Still, these three daredevil tourists hardly deserve lengthy imprisonment for this transgression. It's outrageous that they have been jailed this long. Bauer, Shourd and Fattal are no longer being punished. They're being held hostage.

Their mothers' visit to Tehran is a time for hope and action. Hickey, Laura Fattal and Nora Shourd have been smart, vocal advocates. With the help of friends and family, they've waged an Internet campaign to keep this case high-profile. These media-savvy moms understand Iran's global image problems and how those issues might be used to free their sons and daughter.

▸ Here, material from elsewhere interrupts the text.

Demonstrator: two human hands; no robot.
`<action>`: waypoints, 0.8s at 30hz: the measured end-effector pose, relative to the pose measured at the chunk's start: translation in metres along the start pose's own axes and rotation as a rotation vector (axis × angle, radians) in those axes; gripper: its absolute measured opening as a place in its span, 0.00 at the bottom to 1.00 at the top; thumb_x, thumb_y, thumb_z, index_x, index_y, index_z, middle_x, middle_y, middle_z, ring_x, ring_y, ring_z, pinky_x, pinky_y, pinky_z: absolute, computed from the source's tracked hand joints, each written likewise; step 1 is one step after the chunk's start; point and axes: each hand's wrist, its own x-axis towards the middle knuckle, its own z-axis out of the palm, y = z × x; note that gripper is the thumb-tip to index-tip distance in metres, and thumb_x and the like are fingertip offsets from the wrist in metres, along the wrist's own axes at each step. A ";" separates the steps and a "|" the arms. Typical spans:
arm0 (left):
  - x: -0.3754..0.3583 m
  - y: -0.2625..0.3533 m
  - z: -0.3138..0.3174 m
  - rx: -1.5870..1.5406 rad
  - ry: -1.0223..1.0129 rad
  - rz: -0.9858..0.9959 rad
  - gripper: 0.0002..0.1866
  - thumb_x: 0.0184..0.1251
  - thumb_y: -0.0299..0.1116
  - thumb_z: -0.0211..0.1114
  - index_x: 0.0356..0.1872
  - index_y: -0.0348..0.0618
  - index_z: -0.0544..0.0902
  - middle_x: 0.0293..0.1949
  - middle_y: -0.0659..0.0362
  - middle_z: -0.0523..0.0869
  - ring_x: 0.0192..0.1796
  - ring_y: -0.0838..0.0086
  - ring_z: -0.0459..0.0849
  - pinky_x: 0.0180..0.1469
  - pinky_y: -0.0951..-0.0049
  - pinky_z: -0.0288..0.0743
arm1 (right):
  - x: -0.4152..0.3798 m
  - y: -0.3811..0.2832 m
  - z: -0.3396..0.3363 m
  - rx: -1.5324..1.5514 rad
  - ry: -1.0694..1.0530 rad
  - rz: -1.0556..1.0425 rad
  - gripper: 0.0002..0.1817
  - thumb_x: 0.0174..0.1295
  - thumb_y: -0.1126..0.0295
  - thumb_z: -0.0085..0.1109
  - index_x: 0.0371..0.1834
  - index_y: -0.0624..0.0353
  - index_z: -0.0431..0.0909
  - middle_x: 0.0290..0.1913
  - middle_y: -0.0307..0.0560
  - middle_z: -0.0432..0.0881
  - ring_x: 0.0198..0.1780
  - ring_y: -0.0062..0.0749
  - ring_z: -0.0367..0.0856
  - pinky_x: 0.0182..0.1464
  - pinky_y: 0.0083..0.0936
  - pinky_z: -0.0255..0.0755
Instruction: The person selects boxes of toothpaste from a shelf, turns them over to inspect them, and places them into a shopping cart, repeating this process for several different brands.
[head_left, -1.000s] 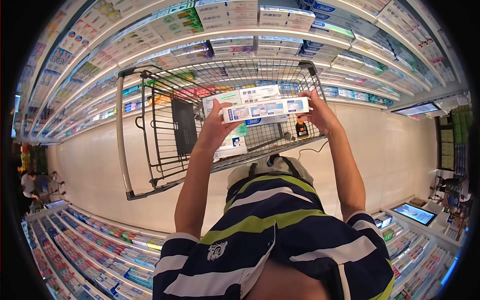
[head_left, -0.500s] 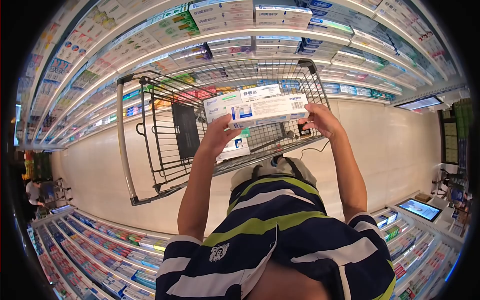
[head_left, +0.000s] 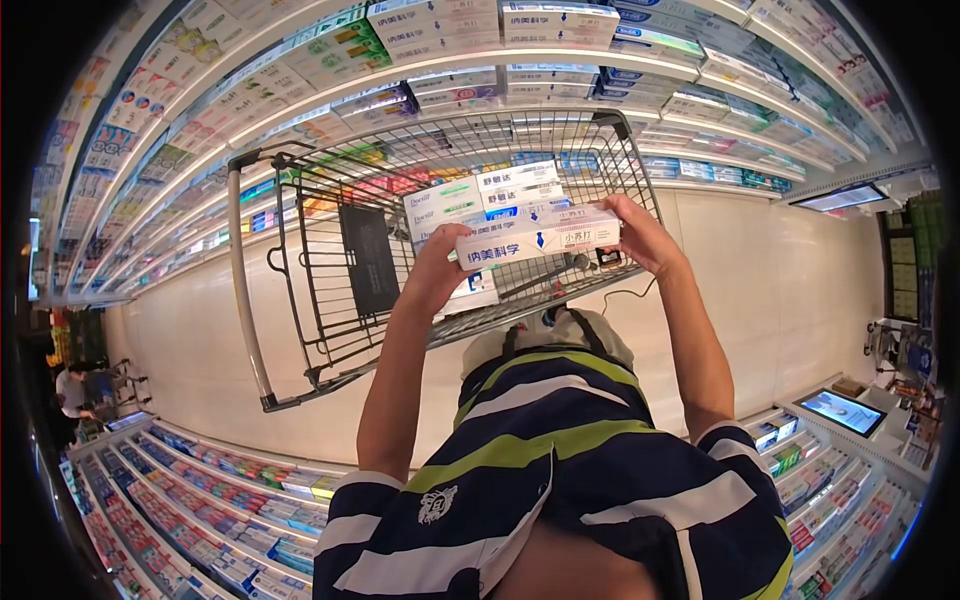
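A long white toothpaste box point(head_left: 540, 240) with blue lettering is held level between both hands above the shopping cart point(head_left: 243, 290). My left hand point(head_left: 437, 268) grips its left end, and my right hand point(head_left: 643, 236) grips its right end. Beneath and behind it, several white boxes point(head_left: 440, 199) with green and blue print lie in the wire basket. Another white box point(head_left: 470, 292) shows partly below my left hand. The held box hides part of the basket's contents.
Stocked shelves point(head_left: 440, 65) curve along the far side, beyond the cart. More shelves point(head_left: 230, 490) stand at the lower left and lower right, with a screen point(head_left: 840, 414) at the right. A person point(head_left: 72, 388) is at the far left.
The held box has been turned about its long axis, so a face with large blue lettering now shows instead of the barcode face. Both hands still hold its ends.
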 end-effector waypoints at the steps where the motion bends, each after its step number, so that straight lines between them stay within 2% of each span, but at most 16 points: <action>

But they need help from those back home. Supporters need to write or e-mail Iranian officials and let them know that imprisoning the hikers longer accomplishes nothing. Iranians have made their point about being tough on the United States and being able to defend their borders. They've also accomplished a high-impact airing of their concerns about spies in Iran.

But Iranians also need to understand that any images of tearful mothers leaving empty-handed, particularly any broadcast close to the June anniversary of the bloody election riots last year in Iran, will only reinforce the regime's reputation as a lawless rogue.

So far, quiet diplomacy has been the main mechanism for seeking the hikers' release. If they don't go home with their moms soon, U.S. officials must shift gears and wage an intensified public campaign to shame Iran into doing the right thing.